**WHAT THE EXERCISE ASKS:** Scan the data below. Pull out each line where "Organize" occurs.

┄┄┄┄┄┄

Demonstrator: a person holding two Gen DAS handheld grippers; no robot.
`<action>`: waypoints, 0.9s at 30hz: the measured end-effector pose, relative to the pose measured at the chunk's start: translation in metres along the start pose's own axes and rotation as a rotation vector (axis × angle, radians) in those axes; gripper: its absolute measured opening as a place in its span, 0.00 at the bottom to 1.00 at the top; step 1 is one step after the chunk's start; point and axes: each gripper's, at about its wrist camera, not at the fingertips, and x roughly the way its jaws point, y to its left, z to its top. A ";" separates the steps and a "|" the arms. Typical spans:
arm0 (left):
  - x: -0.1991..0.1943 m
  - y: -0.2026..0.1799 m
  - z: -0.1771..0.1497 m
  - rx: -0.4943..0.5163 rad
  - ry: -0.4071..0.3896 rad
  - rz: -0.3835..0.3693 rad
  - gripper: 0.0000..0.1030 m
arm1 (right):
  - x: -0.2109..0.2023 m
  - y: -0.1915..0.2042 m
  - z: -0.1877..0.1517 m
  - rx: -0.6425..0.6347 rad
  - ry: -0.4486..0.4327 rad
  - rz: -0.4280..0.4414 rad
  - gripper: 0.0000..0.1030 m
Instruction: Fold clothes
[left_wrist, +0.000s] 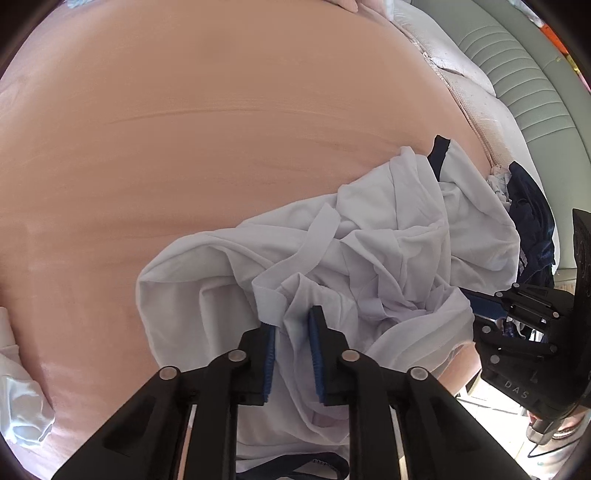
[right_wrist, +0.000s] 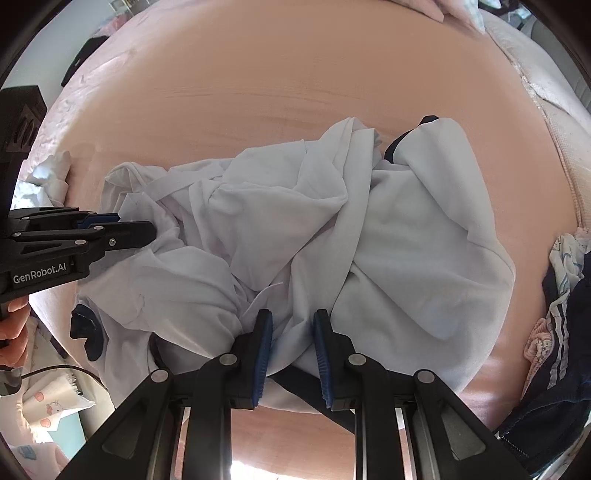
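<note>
Because the white garment (right_wrist: 332, 229) lies crumpled in a loose heap on the peach bed sheet (left_wrist: 184, 129), it will likely handle as light, limp and fully compliant: no stiffness, no fragility, some tendency to slip and sag once lifted. Fabric looks thin and smooth, a knit or jersey, with dark navy trim (right_wrist: 397, 146) at one opening and a flat white strap or band (left_wrist: 314, 240) looped across the folds.

Left gripper (left_wrist: 293, 328): jaws narrow, blue ribbed pads pinching a gathered ridge of the white cloth. Right gripper (right_wrist: 293, 332): jaws likewise narrow, closed on a bunch of the same cloth near its lower edge. In the right wrist view the left gripper enters from the side, tips at the heap's edge.

Judgement: better purchase at a hem, shoulder seam or the trimmed opening than at mid-panel bunches, so the piece can be spread flat before folding. Which part each holds cannot be told.

Nearby: dark blue clothing (right_wrist: 554, 369) and a printed pale cloth (right_wrist: 565, 258) beside the heap.
</note>
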 end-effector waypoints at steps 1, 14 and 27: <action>-0.003 0.001 -0.001 -0.002 -0.009 0.009 0.10 | -0.002 0.000 -0.001 0.005 -0.005 0.005 0.13; -0.014 0.021 -0.004 -0.030 -0.018 0.009 0.09 | -0.030 -0.018 -0.011 0.094 -0.110 -0.042 0.10; -0.009 0.014 -0.009 -0.017 0.051 0.026 0.10 | 0.005 0.007 0.007 0.046 -0.086 0.114 0.62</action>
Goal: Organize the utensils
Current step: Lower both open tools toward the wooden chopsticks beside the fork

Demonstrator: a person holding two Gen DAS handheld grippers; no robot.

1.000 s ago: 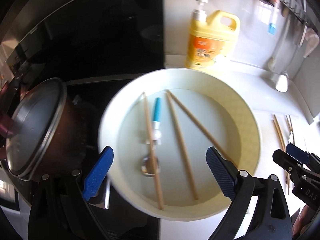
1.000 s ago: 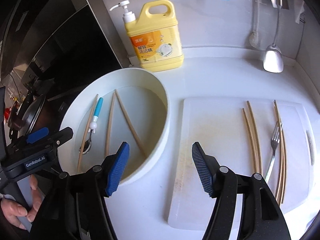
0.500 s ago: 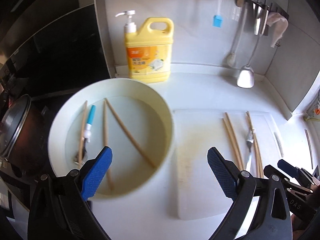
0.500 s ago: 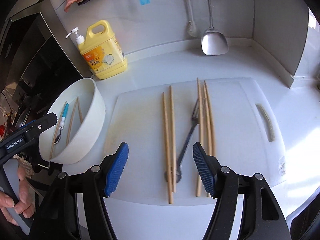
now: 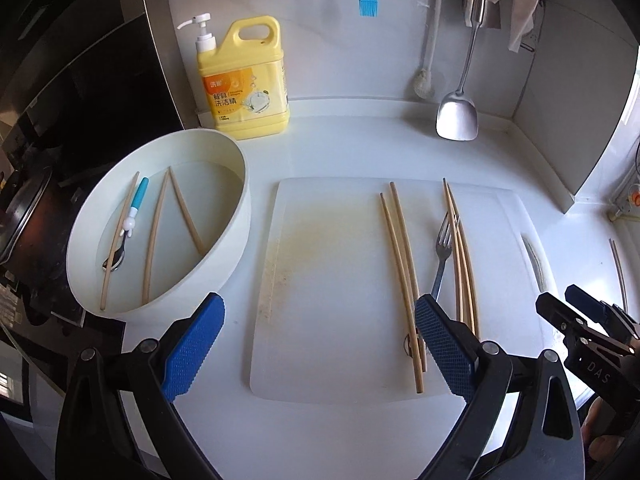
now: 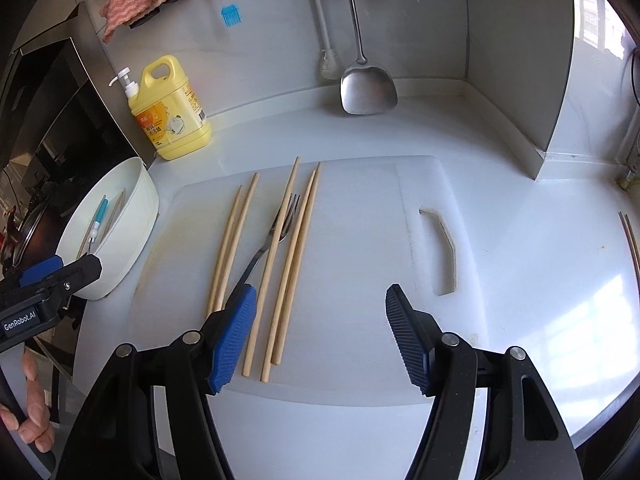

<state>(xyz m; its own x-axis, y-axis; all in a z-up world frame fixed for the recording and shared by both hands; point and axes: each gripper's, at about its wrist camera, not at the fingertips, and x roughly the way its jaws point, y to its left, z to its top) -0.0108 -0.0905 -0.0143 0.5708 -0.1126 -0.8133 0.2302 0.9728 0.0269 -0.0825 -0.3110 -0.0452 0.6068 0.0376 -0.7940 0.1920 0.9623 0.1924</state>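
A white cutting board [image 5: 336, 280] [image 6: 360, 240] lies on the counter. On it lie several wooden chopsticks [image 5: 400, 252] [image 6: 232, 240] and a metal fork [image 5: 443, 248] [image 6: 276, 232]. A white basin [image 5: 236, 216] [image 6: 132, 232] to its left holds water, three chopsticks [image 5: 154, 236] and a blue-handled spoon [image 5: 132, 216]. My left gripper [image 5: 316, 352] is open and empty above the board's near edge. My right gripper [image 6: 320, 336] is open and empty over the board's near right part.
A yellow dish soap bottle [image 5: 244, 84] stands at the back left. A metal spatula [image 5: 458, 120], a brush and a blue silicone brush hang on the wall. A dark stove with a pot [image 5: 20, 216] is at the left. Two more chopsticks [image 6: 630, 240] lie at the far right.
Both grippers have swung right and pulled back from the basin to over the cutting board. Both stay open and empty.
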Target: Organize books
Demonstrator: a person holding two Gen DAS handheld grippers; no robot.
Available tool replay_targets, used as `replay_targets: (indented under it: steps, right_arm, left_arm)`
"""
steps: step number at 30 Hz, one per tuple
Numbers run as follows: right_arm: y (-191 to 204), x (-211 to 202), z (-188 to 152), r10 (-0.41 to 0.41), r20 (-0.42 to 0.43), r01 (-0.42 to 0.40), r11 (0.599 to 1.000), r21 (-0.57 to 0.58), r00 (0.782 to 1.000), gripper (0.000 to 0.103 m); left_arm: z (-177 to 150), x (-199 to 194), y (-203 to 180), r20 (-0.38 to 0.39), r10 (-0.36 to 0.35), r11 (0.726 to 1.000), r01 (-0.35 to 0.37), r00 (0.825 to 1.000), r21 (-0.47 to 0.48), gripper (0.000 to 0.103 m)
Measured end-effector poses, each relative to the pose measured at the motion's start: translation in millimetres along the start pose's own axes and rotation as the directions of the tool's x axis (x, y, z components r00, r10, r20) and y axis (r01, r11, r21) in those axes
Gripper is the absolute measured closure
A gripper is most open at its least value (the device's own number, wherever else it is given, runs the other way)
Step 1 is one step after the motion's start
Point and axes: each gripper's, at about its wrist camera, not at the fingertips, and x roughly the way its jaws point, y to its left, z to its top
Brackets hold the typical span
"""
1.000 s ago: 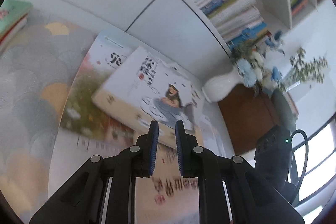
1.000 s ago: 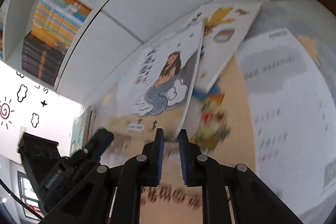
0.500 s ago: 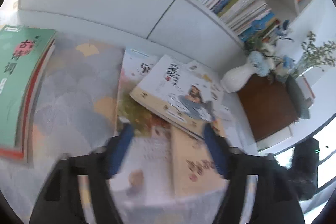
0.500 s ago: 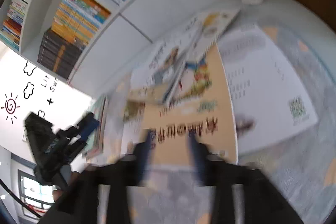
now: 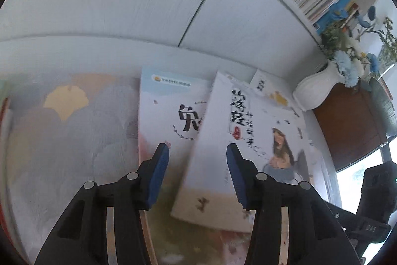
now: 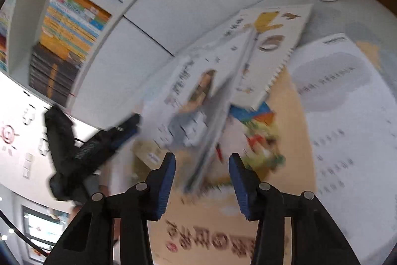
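The left hand-held gripper (image 5: 196,160) was released, its jaws just closing, with the near left corner of the top book (image 5: 250,140) between them but untouched. This white book showed a seated figure and black brush characters, too stylised to read surely. It lay on the other books (image 5: 171,106), where a big "宋" showed. The right hand-held gripper (image 6: 202,165) was also released, its jaws just closing around the blurred edge of the top book (image 6: 198,101). The beige book (image 6: 213,237) carried red blurred characters.

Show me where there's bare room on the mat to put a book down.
Bare patch: the patterned mat left of the landscape-cover book, bordered behind by the white cabinet doors. Crowded: the overlapping books from there toward the white vase, with the girl-cover book on top.
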Motion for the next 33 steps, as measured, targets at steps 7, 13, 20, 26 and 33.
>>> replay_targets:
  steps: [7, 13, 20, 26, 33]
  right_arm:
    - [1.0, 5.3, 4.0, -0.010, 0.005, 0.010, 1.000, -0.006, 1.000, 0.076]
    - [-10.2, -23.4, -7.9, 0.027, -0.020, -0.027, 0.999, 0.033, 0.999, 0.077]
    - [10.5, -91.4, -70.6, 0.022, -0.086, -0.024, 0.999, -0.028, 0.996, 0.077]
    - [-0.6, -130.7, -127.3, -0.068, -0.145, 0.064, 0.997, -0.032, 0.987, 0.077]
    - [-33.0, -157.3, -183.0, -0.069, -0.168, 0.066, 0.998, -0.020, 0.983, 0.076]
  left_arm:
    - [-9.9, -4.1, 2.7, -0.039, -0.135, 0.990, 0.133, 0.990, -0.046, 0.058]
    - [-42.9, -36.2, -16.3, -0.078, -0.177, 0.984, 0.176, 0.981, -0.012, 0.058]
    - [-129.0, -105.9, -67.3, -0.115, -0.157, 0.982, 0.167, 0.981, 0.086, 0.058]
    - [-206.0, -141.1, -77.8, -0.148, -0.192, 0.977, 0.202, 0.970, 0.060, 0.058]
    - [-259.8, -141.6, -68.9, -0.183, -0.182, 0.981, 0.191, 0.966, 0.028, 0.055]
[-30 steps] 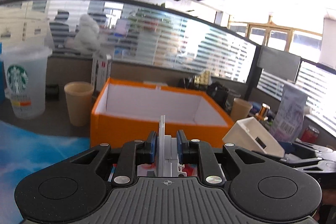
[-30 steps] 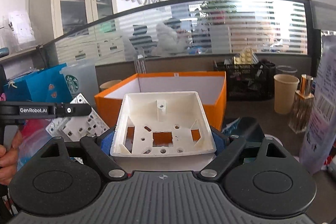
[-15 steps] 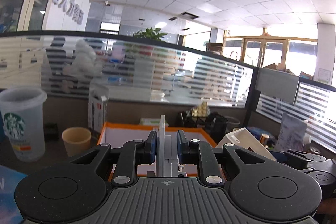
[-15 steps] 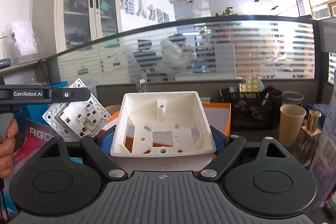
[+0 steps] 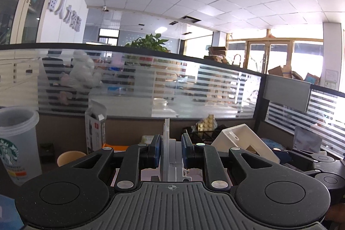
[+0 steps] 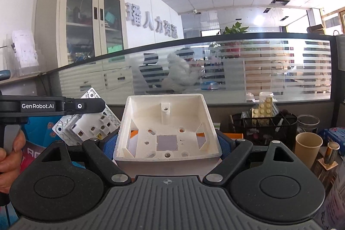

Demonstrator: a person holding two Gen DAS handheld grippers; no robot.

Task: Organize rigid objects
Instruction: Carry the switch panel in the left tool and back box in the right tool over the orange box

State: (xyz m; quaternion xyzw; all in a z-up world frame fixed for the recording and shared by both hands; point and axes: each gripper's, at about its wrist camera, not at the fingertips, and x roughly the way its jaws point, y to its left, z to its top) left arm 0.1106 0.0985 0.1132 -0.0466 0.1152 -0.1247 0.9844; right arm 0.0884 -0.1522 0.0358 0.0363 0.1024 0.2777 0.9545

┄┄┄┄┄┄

**SOLVED EXERCISE:**
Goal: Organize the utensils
Target: Organize books
Task: Organize rigid objects

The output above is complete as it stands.